Baru juga nyampe rumah, tapi ucapan mas Arman membuat telinga ku sakit. Bagaimana bisa dia berkata seperti itu padaku?

"Mas, jawab! Apa maksud pertanyaan kamu barusan? Dan_ apa saja yang sudah di katakan oleh ibu pada mu, Mas? Aku ingin mendengar nya," tanyaku sembari melangkah masuk kedalam rumah sementara mas Arman terdiam di ambang pintu.

"Mah, tolong buka ini. Tante tadi baik yah, Mah? Dani sudah lama tidak makan bakso besar kayak gini," ucap nya sambil memberikan mangkuk serta kantong plastik yang tadi di beri oleh Ratan. Melihat bakso itu, aku jadi teringat peristiwa yang sangat tidak mengenakkan yang baru saja terjadi padaku.
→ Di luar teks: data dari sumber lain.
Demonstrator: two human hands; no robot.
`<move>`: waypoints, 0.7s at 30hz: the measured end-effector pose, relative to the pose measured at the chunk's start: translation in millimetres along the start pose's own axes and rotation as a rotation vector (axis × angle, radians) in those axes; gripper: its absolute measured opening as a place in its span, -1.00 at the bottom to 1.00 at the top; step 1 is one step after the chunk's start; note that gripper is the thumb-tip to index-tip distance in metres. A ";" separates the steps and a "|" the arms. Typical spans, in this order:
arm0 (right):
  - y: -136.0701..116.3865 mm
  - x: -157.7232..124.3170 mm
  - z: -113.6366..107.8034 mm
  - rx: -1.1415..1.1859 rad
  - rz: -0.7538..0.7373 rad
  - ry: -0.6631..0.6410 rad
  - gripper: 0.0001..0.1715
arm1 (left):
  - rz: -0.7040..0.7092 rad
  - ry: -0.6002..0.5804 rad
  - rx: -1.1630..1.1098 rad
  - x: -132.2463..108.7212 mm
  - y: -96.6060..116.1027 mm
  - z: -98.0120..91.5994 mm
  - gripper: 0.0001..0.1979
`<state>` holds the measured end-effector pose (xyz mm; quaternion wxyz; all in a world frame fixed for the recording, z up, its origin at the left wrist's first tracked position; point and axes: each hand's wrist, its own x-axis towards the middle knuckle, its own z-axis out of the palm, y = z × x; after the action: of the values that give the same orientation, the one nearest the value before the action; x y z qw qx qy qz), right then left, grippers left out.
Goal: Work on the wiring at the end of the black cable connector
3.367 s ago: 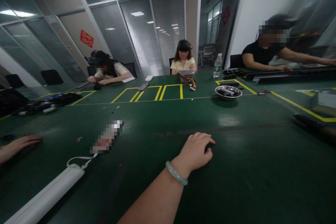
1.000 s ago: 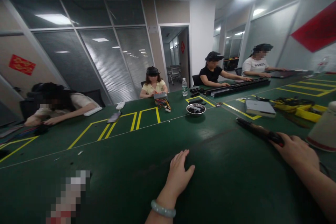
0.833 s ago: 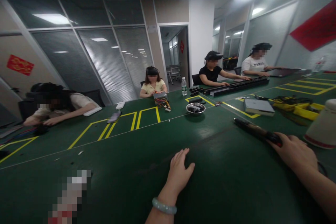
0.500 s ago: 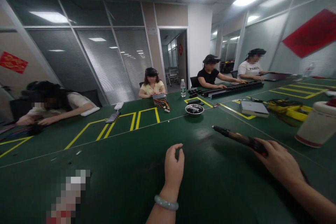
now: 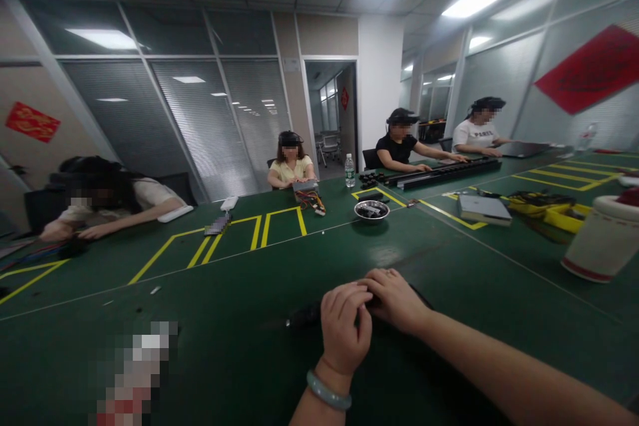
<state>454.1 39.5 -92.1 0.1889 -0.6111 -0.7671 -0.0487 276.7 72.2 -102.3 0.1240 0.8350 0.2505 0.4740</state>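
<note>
A dark electric screwdriver (image 5: 304, 315) lies across in front of me, low over the green table, its tip pointing left. My right hand (image 5: 397, 301) is closed around its rear part. Curled over the middle of the screwdriver is my left hand (image 5: 345, 326), its fingertips close against the right hand's fingers. Both hands hide most of the tool's body. A pale green bangle (image 5: 329, 391) circles my left wrist. Beyond the hands stands a metal bowl (image 5: 372, 212) with dark small parts in it.
On the right are a white-and-red cup (image 5: 596, 239), a grey box (image 5: 484, 210) and a yellow tray (image 5: 566, 218). A water bottle (image 5: 349, 172) stands farther back. Several co-workers sit around the table (image 5: 239, 326), one with a wired metal box (image 5: 305, 192). A blurred-out object lies front left.
My right hand has brought the screwdriver leftward and nearer, from the right side to the middle. My left hand, formerly apart and empty, has closed over the tool.
</note>
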 end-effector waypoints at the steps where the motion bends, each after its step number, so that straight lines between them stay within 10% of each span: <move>1: -5.3 8.9 9.6 0.015 -0.017 -0.018 -0.66 | -0.003 -0.032 0.004 0.8 1.0 0.9 -0.72; 5: -13.6 28.5 34.9 0.077 -0.027 -0.065 -0.72 | -0.082 -0.035 0.018 6.2 -2.3 3.7 -0.72; 11: -4.8 7.0 9.6 0.166 -0.050 -0.090 -0.14 | -0.235 -0.015 0.062 11.1 -14.7 9.0 -0.70; 21: 30.0 -154.8 -28.1 0.063 0.499 -0.041 -0.38 | -0.300 -0.309 0.187 8.2 -14.3 13.4 -0.71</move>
<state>517.3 -103.9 -124.9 0.1981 -0.7762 -0.5974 0.0358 287.3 89.0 -109.7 0.1523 0.8589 0.3927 0.2914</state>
Ingin rasanya mengadu sama mas Arman, tapi sepertinya dia akan membelah Anita dari pada aku.

"Sini sayang, Mamah bukain."

Aku mengambil kantong plastik itu dan menuangkan nya kedalam wadah lalu meminta Dani untuk makan sendiri sambil menonton TV. Sementara aku bergegas pergi ke dapur untuk menyimpan semua bahan-bahan kue yang tadi di beli di pasar.

"Rin," panggil mas Arman dari belakang.

Aku menoleh lalu berkata,"Ada apa? Maaf Mas, aku tidak mau ribut di depan anak-anak. Jika ada yang ingin di bahas, nanti malam saja."

"Rin, aku mohon sama kamu, mengalah lah sama ibu. Kalau tidak_" Mas Arman menggantung kalimat nya, seperti berat untuk mengatakan kelanjutannya.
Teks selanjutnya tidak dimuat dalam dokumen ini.